▸ Action item: Please return all of the material exactly, with no line missing.

▸ Information shown:
BEGIN

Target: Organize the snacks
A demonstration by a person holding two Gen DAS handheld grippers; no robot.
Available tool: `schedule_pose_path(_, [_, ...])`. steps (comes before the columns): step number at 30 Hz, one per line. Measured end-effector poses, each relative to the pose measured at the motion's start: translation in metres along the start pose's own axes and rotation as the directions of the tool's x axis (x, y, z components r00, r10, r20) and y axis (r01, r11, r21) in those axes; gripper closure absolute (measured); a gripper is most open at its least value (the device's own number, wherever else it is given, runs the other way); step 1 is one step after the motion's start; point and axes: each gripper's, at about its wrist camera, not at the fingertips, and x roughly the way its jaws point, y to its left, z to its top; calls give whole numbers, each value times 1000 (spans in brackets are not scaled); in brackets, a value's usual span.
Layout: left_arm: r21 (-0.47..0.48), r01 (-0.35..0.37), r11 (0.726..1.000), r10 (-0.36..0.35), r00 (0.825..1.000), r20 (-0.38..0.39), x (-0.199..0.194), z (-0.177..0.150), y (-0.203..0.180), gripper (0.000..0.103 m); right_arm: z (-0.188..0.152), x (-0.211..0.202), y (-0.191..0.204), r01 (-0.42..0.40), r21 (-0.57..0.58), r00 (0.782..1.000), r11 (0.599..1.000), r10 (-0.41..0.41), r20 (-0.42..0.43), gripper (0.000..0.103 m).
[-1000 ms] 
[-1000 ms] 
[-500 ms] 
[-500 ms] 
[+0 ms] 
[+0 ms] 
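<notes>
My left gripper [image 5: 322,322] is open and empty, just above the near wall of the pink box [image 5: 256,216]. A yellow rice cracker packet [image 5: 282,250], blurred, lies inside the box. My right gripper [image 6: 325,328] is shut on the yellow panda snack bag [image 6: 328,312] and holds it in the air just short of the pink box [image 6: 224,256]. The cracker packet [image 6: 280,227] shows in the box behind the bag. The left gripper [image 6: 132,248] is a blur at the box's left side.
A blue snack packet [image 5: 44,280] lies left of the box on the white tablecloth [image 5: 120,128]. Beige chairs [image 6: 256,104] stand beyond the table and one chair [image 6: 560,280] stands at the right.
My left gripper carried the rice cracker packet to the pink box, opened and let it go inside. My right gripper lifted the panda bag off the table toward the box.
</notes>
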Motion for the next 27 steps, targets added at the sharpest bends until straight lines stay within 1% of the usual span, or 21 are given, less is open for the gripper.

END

▸ Result:
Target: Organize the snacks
A demonstration by a person holding two Gen DAS handheld grippers; no robot.
Available tool: `schedule_pose_path(_, [_, ...])`. steps (comes before the columns): step number at 30 Hz, one per line. Measured end-effector poses, each relative to the pose measured at the motion's start: translation in metres along the start pose's own axes and rotation as the directions of the tool's x axis (x, y, z components r00, r10, r20) and y axis (r01, r11, r21) in those axes; gripper closure absolute (measured); a gripper is most open at its least value (the device's own number, wherever else it is given, runs the other way); step 1 is one step after the motion's start; point and axes: each gripper's, at about its wrist camera, not at the fingertips, and x roughly the way its jaws point, y to its left, z to its top; calls give whole numbers, each value times 1000 (spans in brackets are not scaled); in brackets, a value's usual span.
Layout: left_arm: r21 (-0.47..0.48), r01 (-0.35..0.37), r11 (0.726..1.000), r10 (-0.36..0.35), r00 (0.825..1.000), r20 (-0.38..0.39), x (-0.199..0.194), z (-0.177..0.150), y (-0.203..0.180), gripper (0.000..0.103 m); right_arm: z (-0.188..0.152), x (-0.211..0.202), y (-0.191..0.204), r01 (-0.42..0.40), r21 (-0.57..0.58), r00 (0.782..1.000), r11 (0.599..1.000), r10 (-0.41..0.41), r20 (-0.42..0.43), gripper (0.000..0.103 m).
[-1000 ms] 
[-1000 ms] 
[-500 ms] 
[-500 ms] 
[+0 ms] 
[+0 ms] 
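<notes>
My left gripper [image 5: 322,322] is open and empty, just above the near wall of the pink box [image 5: 256,216]. A yellow rice cracker packet [image 5: 282,250], blurred, lies inside the box. My right gripper [image 6: 325,328] is shut on the yellow panda snack bag [image 6: 328,312] and holds it in the air just short of the pink box [image 6: 224,256]. The cracker packet [image 6: 280,227] shows in the box behind the bag. The left gripper [image 6: 132,248] is a blur at the box's left side.
A blue snack packet [image 5: 44,280] lies left of the box on the white tablecloth [image 5: 120,128]. Beige chairs [image 6: 256,104] stand beyond the table and one chair [image 6: 560,280] stands at the right.
My left gripper carried the rice cracker packet to the pink box, opened and let it go inside. My right gripper lifted the panda bag off the table toward the box.
</notes>
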Motion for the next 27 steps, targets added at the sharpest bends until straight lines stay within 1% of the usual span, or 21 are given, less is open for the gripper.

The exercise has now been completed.